» **Activity**: In the entries, find all lines that hold the word "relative" and copy them.

======== Supplied data ========

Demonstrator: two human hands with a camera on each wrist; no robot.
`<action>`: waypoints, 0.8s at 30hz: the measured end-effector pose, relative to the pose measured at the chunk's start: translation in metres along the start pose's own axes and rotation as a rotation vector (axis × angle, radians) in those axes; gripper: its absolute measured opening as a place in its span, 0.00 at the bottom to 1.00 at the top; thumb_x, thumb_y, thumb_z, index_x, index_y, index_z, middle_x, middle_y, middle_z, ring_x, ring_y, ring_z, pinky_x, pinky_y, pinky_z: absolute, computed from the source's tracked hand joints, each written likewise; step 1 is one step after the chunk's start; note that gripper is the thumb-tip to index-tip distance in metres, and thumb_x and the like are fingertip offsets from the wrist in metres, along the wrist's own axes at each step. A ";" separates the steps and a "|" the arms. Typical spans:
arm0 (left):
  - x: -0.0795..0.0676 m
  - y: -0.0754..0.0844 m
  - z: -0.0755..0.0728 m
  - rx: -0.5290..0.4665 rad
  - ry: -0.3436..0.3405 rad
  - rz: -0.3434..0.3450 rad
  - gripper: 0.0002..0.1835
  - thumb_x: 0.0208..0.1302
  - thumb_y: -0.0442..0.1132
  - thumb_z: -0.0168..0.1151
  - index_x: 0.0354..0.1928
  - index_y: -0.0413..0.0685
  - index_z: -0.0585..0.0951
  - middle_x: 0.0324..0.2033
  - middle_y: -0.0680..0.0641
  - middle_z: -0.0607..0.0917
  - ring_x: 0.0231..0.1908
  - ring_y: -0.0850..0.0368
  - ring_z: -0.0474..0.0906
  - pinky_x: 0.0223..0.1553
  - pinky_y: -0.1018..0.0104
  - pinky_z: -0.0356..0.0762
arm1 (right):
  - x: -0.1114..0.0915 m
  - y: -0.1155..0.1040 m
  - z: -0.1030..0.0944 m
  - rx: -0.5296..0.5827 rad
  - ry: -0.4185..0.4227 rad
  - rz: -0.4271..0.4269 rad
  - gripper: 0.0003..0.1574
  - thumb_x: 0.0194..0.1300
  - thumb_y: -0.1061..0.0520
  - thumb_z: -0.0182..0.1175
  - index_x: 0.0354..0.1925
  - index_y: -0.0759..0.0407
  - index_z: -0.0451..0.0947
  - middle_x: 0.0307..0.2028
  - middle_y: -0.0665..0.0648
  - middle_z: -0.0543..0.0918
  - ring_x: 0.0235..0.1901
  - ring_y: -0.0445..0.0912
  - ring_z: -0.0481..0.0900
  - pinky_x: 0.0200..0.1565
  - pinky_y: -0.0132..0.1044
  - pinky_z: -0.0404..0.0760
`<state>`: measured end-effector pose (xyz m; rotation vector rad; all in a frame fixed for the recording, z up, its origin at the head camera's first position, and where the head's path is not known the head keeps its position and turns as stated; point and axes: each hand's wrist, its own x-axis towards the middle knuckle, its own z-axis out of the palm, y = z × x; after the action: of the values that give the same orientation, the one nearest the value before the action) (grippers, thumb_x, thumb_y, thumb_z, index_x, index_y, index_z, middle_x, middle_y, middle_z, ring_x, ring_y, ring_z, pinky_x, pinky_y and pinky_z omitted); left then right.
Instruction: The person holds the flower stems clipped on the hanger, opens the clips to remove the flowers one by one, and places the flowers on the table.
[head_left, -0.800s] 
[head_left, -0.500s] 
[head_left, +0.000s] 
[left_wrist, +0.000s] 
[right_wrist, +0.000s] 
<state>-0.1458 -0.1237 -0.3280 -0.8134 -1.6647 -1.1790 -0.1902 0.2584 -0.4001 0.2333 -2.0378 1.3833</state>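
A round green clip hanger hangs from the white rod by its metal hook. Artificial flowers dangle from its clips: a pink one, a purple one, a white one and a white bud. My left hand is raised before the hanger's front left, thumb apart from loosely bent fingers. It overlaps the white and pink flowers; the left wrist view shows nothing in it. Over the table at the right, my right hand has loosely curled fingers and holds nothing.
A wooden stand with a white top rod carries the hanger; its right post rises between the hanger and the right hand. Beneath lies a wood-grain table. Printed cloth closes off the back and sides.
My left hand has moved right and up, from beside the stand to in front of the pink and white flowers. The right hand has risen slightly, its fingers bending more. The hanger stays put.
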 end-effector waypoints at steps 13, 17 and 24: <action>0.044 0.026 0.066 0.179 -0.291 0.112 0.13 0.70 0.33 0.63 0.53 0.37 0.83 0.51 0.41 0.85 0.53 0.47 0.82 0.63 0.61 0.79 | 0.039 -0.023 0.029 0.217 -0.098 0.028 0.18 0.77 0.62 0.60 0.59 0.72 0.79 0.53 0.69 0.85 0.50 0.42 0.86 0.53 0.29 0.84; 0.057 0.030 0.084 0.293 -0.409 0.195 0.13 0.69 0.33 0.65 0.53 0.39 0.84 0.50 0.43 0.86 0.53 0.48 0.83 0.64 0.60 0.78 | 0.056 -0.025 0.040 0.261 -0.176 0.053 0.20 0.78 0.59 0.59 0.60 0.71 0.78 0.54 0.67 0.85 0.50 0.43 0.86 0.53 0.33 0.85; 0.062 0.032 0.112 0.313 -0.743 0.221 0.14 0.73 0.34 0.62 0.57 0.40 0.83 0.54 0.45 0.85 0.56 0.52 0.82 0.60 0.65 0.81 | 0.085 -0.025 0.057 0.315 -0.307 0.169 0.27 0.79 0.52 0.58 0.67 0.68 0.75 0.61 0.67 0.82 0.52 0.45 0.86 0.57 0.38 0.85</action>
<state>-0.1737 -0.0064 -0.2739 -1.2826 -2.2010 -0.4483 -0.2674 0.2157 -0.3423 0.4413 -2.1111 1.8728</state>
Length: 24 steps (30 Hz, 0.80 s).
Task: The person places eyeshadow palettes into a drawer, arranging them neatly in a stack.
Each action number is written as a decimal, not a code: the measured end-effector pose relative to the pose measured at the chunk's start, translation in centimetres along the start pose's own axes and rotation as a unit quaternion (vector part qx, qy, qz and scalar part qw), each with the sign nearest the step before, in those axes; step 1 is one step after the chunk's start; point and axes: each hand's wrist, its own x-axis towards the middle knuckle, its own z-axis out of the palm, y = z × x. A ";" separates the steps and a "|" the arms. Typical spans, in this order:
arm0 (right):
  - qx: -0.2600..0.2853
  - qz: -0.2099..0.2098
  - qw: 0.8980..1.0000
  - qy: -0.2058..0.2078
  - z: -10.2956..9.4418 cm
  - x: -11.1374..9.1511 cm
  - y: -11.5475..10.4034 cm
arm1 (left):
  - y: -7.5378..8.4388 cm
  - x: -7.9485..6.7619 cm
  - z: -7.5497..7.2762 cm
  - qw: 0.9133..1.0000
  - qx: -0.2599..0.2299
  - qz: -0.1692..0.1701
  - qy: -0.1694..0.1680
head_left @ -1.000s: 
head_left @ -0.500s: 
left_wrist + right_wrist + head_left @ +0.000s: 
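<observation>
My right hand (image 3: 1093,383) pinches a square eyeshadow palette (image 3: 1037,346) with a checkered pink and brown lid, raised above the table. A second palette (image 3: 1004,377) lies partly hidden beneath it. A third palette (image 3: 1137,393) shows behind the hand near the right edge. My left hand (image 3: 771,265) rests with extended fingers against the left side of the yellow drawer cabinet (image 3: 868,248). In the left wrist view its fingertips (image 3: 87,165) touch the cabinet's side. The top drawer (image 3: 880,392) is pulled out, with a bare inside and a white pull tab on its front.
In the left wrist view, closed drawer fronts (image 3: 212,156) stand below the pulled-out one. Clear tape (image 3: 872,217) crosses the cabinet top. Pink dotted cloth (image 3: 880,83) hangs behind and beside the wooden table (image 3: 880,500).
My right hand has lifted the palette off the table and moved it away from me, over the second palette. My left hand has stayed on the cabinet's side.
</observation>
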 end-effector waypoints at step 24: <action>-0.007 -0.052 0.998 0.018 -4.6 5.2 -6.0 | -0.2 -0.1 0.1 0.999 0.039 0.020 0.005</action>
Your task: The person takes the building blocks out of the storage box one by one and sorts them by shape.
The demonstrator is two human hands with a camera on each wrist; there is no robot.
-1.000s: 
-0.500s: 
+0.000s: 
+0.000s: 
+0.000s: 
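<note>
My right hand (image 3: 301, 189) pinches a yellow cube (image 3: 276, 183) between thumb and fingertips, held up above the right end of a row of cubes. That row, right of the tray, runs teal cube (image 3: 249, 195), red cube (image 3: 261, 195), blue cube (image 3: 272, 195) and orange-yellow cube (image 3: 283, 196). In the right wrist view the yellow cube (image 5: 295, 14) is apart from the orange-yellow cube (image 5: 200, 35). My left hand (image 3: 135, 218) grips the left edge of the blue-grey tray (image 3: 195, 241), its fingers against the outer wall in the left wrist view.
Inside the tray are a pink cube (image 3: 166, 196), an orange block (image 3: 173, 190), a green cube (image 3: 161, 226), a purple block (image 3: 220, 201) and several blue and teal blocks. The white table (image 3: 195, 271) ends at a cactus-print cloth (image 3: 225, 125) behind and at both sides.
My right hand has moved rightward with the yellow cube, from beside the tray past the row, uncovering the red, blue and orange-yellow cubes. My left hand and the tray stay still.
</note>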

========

» **Exercise answer**:
`<action>`: waypoints, 0.8s at 30hz: the measured end-effector pose, relative to the pose measured at the chunk's start: translation in metres along the start pose's own axes and rotation as a rotation vector (axis × angle, radians) in those axes; gripper: its absolute measured opening as a place in its span, 0.00 at the bottom to 1.00 at the top; thumb_x, thumb_y, thumb_z, index_x, index_y, index_z, middle_x, middle_y, middle_z, ring_x, ring_y, ring_z, pinky_x, pinky_y, pinky_z: absolute, computed from the source's tracked hand joints, each written likewise; step 1 is one step after the chunk's start; note that gripper is the thumb-tip to index-tip distance in metres, and thumb_x and the like are fingertip offsets from the wrist in metres, along the wrist's own axes at each step. A ";" separates the steps and a "|" the arms. Typical spans:
Each action number is written as a decimal, not a code: the measured end-effector pose relative to the pose measured at the chunk's start, translation in centimetres along the start pose's own axes and rotation as a unit quaternion (vector part qx, qy, qz and scalar part qw), each with the sign nearest the step before, in those axes; step 1 is one step after the chunk's start; point and axes: each hand's wrist, its own x-axis towards the middle knuckle, its own z-axis out of the palm, y = z × x. A ";" separates the steps and a "|" the arms. Typical spans, in this order:

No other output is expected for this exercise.